Crowley stares at him, clutching baby Warock to his chest. His eyes flick to Adam’s basket, clearly calculating grab-and-escape routes. To simplify things, Warlock picks up the basket and hands it to his mother.

“Who are you?” Crowley asks, taking the basket with a hesitant hand. “You’re—You feel like me, but you’re—not me, obviously—”

“I’m the version of Warlock that grows up without you,” Warlock says, and Crowley makes a noise like he’s been punched in the stomach. “I’d like to change that.”

“Time travel is impossible,” Crowley hisses, his sunglasses slipping down his nose. “You can’t be here—”

“I died,” Warlock says. Crowley chokes on a cry. “Somebody killed me, and you tried to fix the timeline, but you couldn’t hold it. You told me to wish that my killer was never there, but instead I wished for this. Wished for you. Just one moment, this moment, because this is where it all goes wrong.”

Crowley goes quiet. “Somebody killed you.”
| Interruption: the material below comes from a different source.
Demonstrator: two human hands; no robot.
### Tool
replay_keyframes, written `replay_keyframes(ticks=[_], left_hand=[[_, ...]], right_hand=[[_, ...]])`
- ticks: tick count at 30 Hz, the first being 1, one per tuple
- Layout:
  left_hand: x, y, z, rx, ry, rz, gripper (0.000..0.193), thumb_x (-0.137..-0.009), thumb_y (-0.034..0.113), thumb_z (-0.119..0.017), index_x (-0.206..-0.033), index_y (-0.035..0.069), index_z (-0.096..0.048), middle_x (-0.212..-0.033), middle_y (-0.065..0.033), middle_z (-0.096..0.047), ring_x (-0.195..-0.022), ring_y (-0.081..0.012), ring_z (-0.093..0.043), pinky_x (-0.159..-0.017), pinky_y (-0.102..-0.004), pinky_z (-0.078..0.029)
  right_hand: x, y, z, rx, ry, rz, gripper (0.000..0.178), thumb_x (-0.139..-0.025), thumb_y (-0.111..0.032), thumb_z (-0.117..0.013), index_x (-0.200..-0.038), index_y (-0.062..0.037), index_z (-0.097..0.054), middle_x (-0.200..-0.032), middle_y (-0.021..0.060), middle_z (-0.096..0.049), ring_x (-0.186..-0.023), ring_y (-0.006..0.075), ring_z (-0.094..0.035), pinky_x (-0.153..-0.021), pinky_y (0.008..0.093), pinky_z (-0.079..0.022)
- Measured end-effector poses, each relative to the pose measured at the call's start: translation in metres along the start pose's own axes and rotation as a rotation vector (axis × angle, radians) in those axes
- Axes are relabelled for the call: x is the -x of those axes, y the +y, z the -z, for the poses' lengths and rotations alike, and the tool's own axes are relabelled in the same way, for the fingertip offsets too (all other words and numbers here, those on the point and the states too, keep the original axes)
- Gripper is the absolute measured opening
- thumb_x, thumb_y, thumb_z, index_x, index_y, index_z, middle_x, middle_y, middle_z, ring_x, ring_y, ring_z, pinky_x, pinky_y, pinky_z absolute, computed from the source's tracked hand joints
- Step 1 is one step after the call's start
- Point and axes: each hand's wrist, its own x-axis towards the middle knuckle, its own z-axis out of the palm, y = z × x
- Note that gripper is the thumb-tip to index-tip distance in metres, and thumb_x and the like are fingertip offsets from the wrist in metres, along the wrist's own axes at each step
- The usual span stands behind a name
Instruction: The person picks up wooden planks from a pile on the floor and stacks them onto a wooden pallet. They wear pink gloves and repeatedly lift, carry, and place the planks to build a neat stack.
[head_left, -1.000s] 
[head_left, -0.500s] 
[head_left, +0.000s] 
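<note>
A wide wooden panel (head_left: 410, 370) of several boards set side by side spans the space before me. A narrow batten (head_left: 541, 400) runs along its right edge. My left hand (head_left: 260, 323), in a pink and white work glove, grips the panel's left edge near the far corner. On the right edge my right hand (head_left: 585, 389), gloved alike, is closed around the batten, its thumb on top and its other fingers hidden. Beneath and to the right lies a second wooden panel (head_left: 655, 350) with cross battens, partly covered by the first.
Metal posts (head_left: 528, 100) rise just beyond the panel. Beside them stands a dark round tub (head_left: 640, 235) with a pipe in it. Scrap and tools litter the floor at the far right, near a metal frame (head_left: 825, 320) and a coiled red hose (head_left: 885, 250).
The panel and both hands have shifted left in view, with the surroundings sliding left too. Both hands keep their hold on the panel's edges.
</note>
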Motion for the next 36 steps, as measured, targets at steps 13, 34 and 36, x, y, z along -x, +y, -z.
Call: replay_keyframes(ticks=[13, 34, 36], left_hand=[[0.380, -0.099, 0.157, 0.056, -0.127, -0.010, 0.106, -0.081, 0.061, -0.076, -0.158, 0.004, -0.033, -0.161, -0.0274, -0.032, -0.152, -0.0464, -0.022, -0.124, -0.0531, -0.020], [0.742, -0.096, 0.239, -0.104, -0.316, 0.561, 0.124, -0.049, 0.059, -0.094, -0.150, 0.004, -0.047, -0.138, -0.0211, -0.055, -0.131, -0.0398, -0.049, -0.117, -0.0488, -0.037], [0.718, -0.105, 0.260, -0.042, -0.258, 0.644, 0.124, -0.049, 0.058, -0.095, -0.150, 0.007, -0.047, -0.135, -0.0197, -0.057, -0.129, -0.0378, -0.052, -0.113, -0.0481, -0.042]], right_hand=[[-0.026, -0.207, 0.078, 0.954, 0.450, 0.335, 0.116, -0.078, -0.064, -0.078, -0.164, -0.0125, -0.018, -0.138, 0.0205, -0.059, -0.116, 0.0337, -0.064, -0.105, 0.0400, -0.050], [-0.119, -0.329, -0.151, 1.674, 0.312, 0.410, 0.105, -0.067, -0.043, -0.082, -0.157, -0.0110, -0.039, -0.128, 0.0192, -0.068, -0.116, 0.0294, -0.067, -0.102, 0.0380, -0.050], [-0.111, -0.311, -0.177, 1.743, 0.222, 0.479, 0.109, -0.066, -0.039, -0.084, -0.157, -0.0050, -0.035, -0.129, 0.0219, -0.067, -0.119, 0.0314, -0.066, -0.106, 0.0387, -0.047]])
Warlock leans forward and grabs his mother’s hand. “Take me home,” he says, nodding to the baby in Crowley’s arms, the one whose back their hands rest against. “Take Adam and I home to Aziraphale. Tell Aziraphale you love him, because he loves you back. We’ll be a family. At some point you should go up to Heaven and find an angel named Muriel, because she’s meant to be your daughter. I’ll renounce God and Adam will renounce Satan. The world will never end. We’ll live Happily Ever After, all of us, together, in a cottage in the South Downs. I promise.”

“They’ll kill you,” Crowley rasps. “If I take you they’ll know and they’ll kill you—”

“They’ve already killed me,” Warlock says. “Mum. Who better to keep me safe than you?”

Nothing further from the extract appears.